Once ar­eas of con­cern re­gard­ing cost come into fo­cus, a savvy choice of ini­tia­tives in other cat­e­gories of MIPS can rack up points in those ar­eas while hav­ing a pos­i­tive ef­fect on clin­i­cal cost and re­source use, says Knecht of En­core. For ex­am­ple, op­por­tu­ni­ties abound in the cat­e­gory of prac­tice im­prove­ment ac­tiv­i­ties that can get at re­source use prob­lems at the same time.

The MIPS pro­gram is de­signed with a holis­tic ap­proach to im­prov­ing qual­ity and low­er­ing cost, though the mind-set of­ten is to treat each cat­e­gory sep­a­rately, Har­ring­ton says.

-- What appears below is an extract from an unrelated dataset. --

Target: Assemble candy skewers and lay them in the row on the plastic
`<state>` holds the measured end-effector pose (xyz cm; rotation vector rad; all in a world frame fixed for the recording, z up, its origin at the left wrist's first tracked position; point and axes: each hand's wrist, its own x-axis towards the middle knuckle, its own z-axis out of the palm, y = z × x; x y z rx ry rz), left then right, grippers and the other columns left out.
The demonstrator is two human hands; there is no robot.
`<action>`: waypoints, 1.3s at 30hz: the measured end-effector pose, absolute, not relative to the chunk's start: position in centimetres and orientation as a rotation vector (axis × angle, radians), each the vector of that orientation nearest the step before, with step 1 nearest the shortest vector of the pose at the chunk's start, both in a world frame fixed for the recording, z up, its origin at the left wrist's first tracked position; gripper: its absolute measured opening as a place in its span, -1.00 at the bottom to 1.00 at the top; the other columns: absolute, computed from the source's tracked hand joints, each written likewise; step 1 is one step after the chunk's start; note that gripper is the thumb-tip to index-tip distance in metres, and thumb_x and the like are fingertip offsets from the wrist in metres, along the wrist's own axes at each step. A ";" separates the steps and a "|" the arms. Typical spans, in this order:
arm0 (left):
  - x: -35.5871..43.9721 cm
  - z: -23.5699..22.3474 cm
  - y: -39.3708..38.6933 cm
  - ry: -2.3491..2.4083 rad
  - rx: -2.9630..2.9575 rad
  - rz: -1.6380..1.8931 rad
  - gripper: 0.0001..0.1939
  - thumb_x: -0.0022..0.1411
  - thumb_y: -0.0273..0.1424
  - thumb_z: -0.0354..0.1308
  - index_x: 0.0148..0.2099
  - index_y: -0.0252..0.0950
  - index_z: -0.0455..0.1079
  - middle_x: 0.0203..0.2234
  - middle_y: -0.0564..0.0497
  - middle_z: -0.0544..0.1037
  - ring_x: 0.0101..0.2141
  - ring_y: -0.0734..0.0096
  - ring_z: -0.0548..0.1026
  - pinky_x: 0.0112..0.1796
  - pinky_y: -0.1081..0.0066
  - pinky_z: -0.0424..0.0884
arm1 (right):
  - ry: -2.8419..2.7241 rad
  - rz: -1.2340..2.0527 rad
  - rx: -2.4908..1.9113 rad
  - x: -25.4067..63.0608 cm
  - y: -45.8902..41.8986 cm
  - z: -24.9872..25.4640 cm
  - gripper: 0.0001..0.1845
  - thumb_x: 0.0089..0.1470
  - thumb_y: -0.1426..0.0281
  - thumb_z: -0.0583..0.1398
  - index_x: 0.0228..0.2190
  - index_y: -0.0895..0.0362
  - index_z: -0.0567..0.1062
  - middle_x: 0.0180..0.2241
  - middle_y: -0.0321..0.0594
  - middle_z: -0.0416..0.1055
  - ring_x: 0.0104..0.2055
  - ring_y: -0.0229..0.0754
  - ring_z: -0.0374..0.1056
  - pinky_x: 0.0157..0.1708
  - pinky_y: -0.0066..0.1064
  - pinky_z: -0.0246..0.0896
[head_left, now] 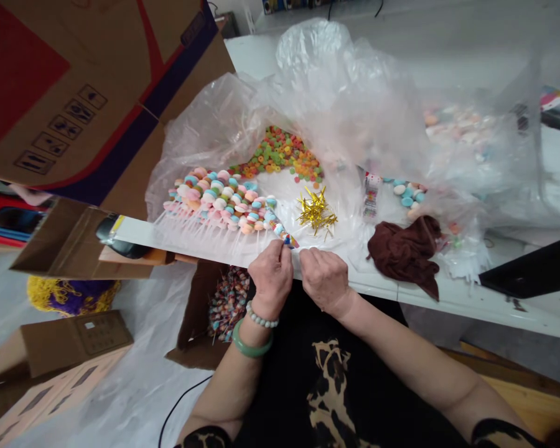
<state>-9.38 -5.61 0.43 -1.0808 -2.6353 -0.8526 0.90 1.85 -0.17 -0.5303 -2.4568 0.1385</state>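
My left hand (270, 278) and my right hand (324, 280) meet at the near edge of the white table (448, 298), both closed in a pinch. The left fingers grip a small wrapped candy stick (285, 237) with a coloured tip. The right fingers pinch something small and pale that I cannot make out. Just beyond lie a heap of pastel candy sticks (221, 199), a pile of coloured ring candies (280, 152) and a bunch of gold twist ties (316, 212), all on clear plastic sheeting (336, 93).
A brown cloth (406, 252) lies right of my hands. A large cardboard box (74, 87) stands at the left. Below the table edge an open carton (200, 323) holds wrapped lollipops (228, 302). More cartons and plastic cover the floor at lower left.
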 end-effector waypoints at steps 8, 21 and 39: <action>-9.6 0.7 -6.0 -2.715 -1.170 -1.137 -0.76 0.26 -0.40 0.02 -0.48 -0.25 0.24 -0.64 0.14 0.30 -0.57 0.51 0.26 -0.46 0.47 0.14 | -2.523 0.267 -0.385 1.6 2.3 -1.2 -0.63 0.18 0.52 0.05 -0.03 0.17 0.51 -0.52 -0.23 0.41 -0.49 -0.19 0.24 -0.42 -0.30 0.00; -9.3 -0.3 -5.9 -2.469 -1.090 -0.824 -0.78 0.31 -0.40 -0.04 -0.31 -0.28 0.40 -0.63 0.06 0.40 -0.59 0.45 0.33 -0.49 0.42 0.13 | -2.204 0.890 -0.666 1.7 2.3 -0.4 -0.71 0.19 0.44 0.06 -0.08 0.12 0.46 -0.43 -0.24 0.53 -0.47 -0.21 0.41 -0.39 -0.43 0.25; -8.9 0.4 -4.6 -2.747 -1.010 -1.388 -0.68 0.28 -0.28 0.11 0.04 -0.26 0.32 -0.36 0.01 0.54 -0.47 0.46 0.46 -0.43 0.48 0.31 | -2.070 1.260 -0.806 0.4 2.2 -0.2 -0.75 0.14 0.44 0.06 -0.12 0.09 0.38 -0.63 -0.45 0.29 -0.58 -0.26 0.26 -0.48 -0.47 0.13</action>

For ex­am­ple, a group of physi­cian prac­tices might be poor at co­or­di­nat­ing care ac­tiv­i­ties with hos­pi­tals and other points on a con­tin­uum of care, driv­ing up test vol­ume and lead­ing to un­nec­es­sary, costly du­pli­ca­tion. One way to achieve im­prove­ments is to es­tab­lish ef­fec­tive care co­or­di­na­tion and re­fer­ral man­age­ment that pro­motes bet­ter pa­tient track­ing across care set­tings.

In ad­di­tion, one of the met­rics on the qual­ity pick list deals with clos­ing the re­fer­ral loop with spe­cial­ists, mea­sur­ing the per­cent­age of re­ferred pa­tients for whom the re­fer­ring doc­tor re­ceives a re­port from the pa­tient’s treat­ing physi­cian. And for good mea­sure, one scor­ing pos­si­bil­ity un­der ad­vanc­ing care in­for­ma­tion is to per­form clin­i­cal in­for­ma­tion rec­on­cil­i­a­tion dur­ing a tran­si­tion of care or re­fer­ral sit­u­a­tion.